-- Work to be completed --
Reproduce exactly the lines below from the one containing "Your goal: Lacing" through the one containing "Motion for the", including both, and nothing else.

-- Information shown --

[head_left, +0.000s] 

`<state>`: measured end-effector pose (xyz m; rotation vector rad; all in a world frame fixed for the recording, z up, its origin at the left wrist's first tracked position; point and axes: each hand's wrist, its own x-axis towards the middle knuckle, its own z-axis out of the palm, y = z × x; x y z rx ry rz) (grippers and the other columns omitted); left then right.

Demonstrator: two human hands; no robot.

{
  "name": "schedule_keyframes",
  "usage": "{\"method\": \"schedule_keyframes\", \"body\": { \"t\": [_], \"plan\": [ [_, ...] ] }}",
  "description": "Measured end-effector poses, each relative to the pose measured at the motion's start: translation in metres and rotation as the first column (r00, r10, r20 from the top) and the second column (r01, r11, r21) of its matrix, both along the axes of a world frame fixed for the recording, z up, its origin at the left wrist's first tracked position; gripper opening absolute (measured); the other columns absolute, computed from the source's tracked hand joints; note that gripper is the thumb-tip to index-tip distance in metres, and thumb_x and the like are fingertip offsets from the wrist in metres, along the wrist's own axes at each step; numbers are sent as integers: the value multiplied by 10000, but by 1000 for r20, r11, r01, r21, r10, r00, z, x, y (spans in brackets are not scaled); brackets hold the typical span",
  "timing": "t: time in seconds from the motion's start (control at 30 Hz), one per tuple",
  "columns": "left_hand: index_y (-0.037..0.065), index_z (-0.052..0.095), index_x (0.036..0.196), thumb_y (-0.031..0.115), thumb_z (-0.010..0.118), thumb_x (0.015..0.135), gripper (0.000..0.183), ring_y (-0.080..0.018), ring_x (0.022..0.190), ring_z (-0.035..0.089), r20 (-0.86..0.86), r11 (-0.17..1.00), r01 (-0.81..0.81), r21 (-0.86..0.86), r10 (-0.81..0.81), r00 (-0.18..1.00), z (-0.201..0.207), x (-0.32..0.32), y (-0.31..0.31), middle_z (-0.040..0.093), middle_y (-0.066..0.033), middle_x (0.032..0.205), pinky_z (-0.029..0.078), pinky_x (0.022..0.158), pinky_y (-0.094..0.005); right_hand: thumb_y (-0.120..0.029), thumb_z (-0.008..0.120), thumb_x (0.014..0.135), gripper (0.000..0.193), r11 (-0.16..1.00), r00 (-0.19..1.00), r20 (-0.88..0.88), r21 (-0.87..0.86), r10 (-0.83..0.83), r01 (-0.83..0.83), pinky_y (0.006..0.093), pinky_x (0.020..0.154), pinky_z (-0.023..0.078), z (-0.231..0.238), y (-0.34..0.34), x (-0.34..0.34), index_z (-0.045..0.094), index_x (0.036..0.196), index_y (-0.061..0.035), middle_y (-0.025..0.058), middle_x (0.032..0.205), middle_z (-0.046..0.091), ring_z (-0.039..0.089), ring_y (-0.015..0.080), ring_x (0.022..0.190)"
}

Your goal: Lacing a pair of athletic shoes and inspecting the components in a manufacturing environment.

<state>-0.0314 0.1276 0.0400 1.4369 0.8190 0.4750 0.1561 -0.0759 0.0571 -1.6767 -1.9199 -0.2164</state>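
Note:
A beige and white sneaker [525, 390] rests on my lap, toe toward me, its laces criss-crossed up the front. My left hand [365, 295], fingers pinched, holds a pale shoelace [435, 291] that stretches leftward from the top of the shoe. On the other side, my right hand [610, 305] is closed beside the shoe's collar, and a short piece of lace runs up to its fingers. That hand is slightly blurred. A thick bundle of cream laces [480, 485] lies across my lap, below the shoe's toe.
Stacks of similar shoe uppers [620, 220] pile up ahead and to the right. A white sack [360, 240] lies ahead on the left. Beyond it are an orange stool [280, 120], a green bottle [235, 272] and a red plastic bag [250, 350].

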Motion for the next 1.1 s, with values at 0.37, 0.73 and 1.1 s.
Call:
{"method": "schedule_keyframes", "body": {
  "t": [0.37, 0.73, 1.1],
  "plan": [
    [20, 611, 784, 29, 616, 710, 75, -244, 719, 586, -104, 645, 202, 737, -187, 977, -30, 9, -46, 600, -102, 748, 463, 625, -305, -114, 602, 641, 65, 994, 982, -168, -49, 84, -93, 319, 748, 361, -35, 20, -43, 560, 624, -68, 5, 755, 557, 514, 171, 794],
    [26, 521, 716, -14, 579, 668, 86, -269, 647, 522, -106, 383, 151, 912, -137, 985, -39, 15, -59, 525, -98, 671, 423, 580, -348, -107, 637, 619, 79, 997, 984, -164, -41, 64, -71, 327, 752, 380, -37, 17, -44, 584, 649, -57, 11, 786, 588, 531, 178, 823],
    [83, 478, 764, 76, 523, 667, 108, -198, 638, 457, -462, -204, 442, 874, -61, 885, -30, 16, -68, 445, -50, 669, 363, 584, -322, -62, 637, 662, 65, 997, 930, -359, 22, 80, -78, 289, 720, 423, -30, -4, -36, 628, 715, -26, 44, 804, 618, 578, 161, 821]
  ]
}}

-- Task answer --
Your goal: Lacing a pair of athletic shoes and inspecting the components in a manufacturing environment.

<state>-0.0314 0.1276 0.0400 1.4369 0.8190 0.4750 0.1561 -0.0759 0.0571 -1.6767 -1.9199 -0.2164</state>
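Note:
A beige and white sneaker [525, 390] rests on my lap, toe toward me, its laces criss-crossed up the front. My left hand [365, 295], fingers pinched, holds a pale shoelace [435, 291] that stretches leftward from the top of the shoe. On the other side, my right hand [610, 305] is closed beside the shoe's collar, and a short piece of lace runs up to its fingers. That hand is slightly blurred. A thick bundle of cream laces [480, 485] lies across my lap, below the shoe's toe.
Stacks of similar shoe uppers [620, 220] pile up ahead and to the right. A white sack [360, 240] lies ahead on the left. Beyond it are an orange stool [280, 120], a green bottle [235, 272] and a red plastic bag [250, 350].
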
Motion for the next 1.1 s, with values at 0.37, 0.73 and 1.1 s.

Response complete; there is no more output.